(Stored items)

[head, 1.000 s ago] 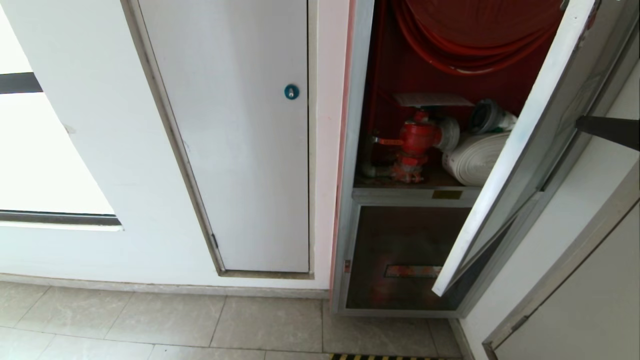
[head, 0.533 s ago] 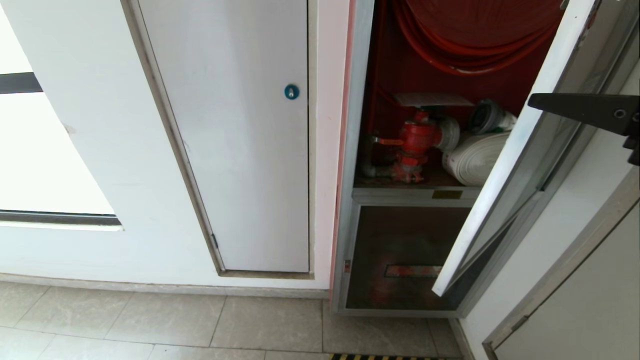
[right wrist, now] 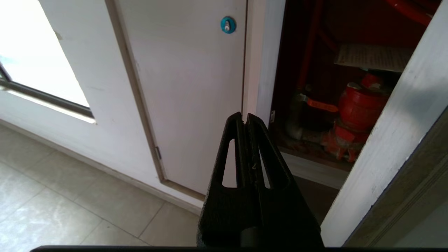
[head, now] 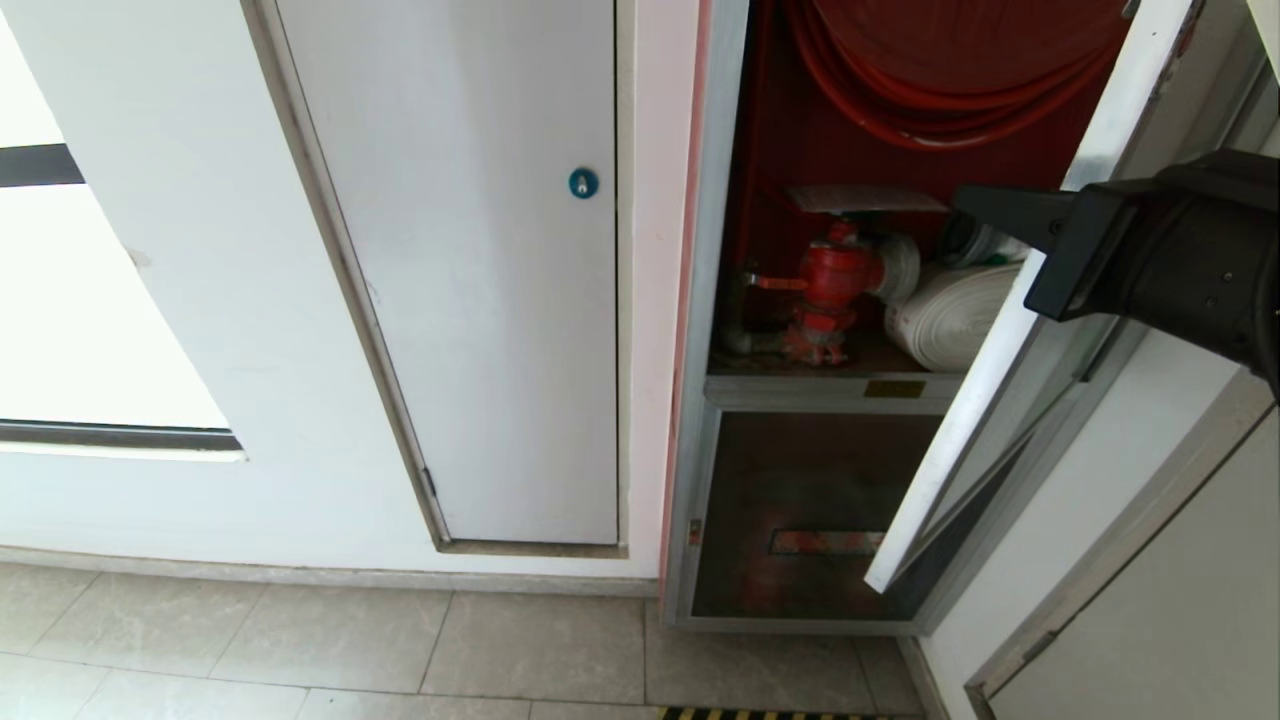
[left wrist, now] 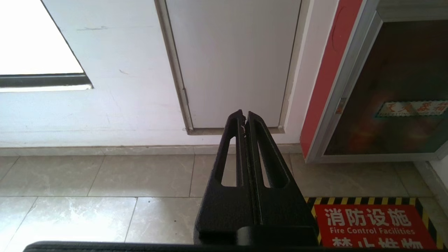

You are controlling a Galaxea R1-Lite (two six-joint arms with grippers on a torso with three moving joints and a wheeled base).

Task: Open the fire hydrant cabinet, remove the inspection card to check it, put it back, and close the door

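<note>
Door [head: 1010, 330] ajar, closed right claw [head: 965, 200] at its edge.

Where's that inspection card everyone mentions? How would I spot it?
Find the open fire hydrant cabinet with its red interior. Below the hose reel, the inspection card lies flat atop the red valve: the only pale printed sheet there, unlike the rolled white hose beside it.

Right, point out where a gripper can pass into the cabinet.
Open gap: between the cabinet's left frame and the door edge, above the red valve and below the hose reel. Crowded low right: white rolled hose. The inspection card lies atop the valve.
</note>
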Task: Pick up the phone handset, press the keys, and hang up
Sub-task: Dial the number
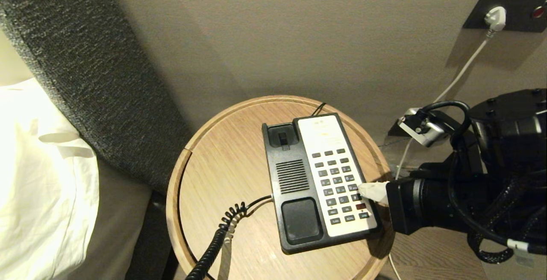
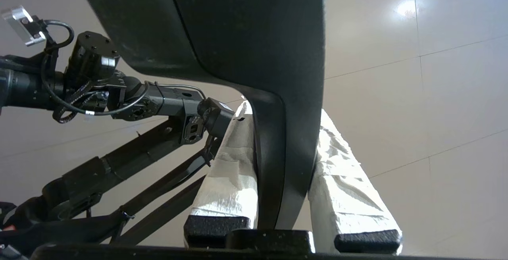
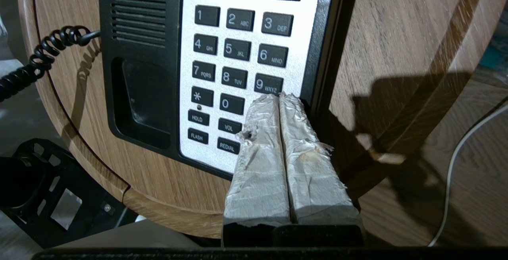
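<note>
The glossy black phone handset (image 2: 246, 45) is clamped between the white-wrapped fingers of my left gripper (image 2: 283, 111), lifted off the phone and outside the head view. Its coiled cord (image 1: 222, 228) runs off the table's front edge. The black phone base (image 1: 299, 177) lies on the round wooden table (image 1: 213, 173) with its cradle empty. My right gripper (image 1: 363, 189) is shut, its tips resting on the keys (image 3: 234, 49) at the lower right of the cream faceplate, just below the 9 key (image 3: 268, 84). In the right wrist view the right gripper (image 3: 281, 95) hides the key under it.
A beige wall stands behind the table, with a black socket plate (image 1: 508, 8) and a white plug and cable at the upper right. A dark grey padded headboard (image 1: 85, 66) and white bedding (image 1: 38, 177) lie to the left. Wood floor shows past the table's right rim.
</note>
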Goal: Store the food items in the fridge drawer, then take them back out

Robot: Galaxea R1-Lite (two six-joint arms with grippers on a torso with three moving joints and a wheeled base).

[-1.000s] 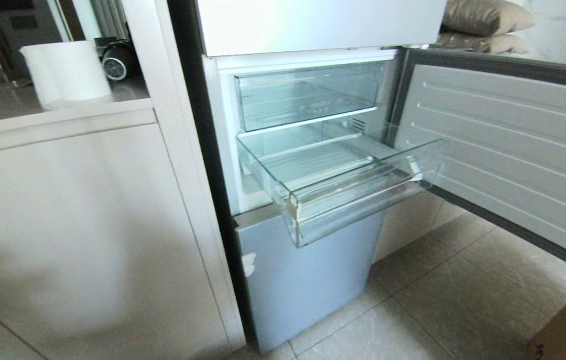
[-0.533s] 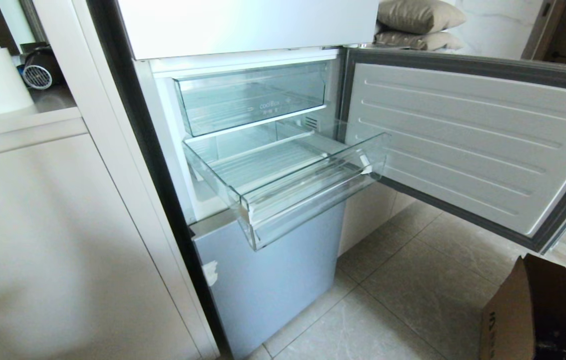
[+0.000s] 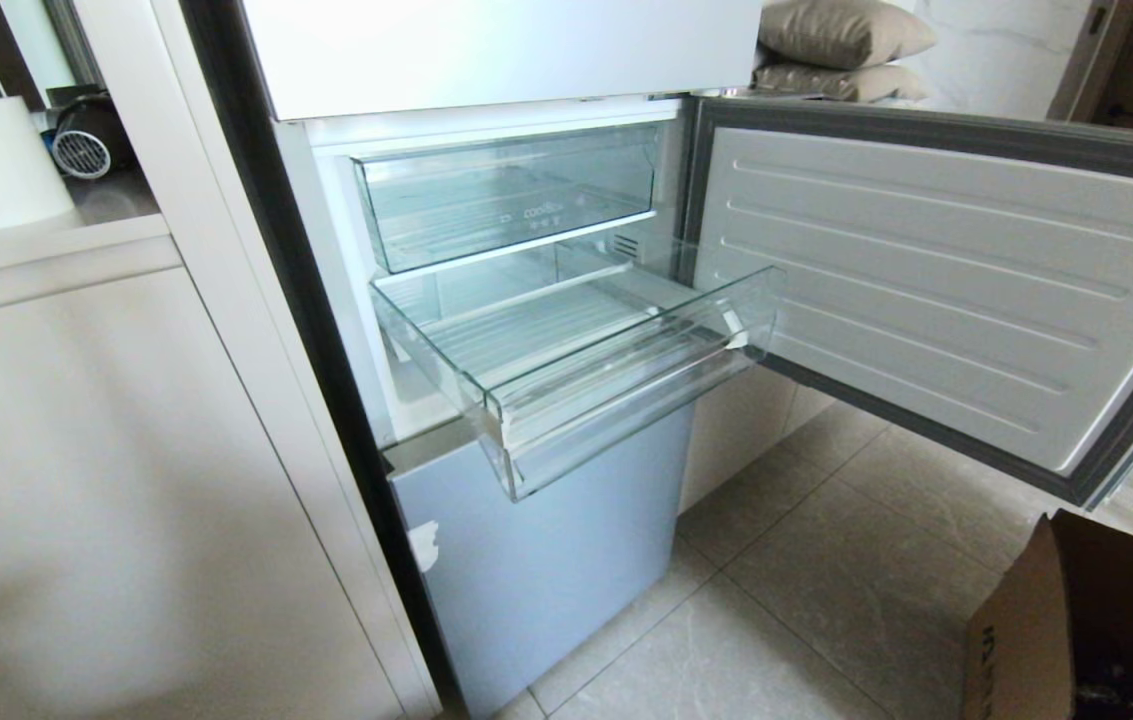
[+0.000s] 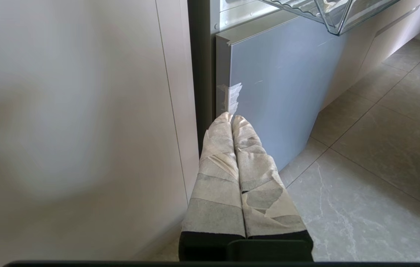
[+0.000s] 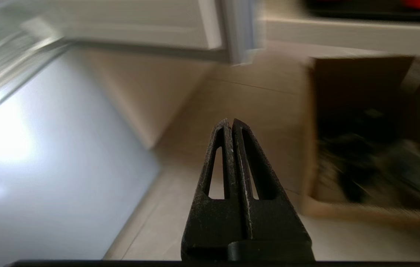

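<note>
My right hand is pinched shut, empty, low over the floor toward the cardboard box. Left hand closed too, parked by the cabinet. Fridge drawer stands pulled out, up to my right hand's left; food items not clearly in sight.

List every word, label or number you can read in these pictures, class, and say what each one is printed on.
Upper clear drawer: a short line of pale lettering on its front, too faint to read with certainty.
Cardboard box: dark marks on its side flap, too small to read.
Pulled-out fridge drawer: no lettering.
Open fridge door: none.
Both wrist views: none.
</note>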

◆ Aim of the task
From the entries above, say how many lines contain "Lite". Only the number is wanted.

◆ Problem solution
2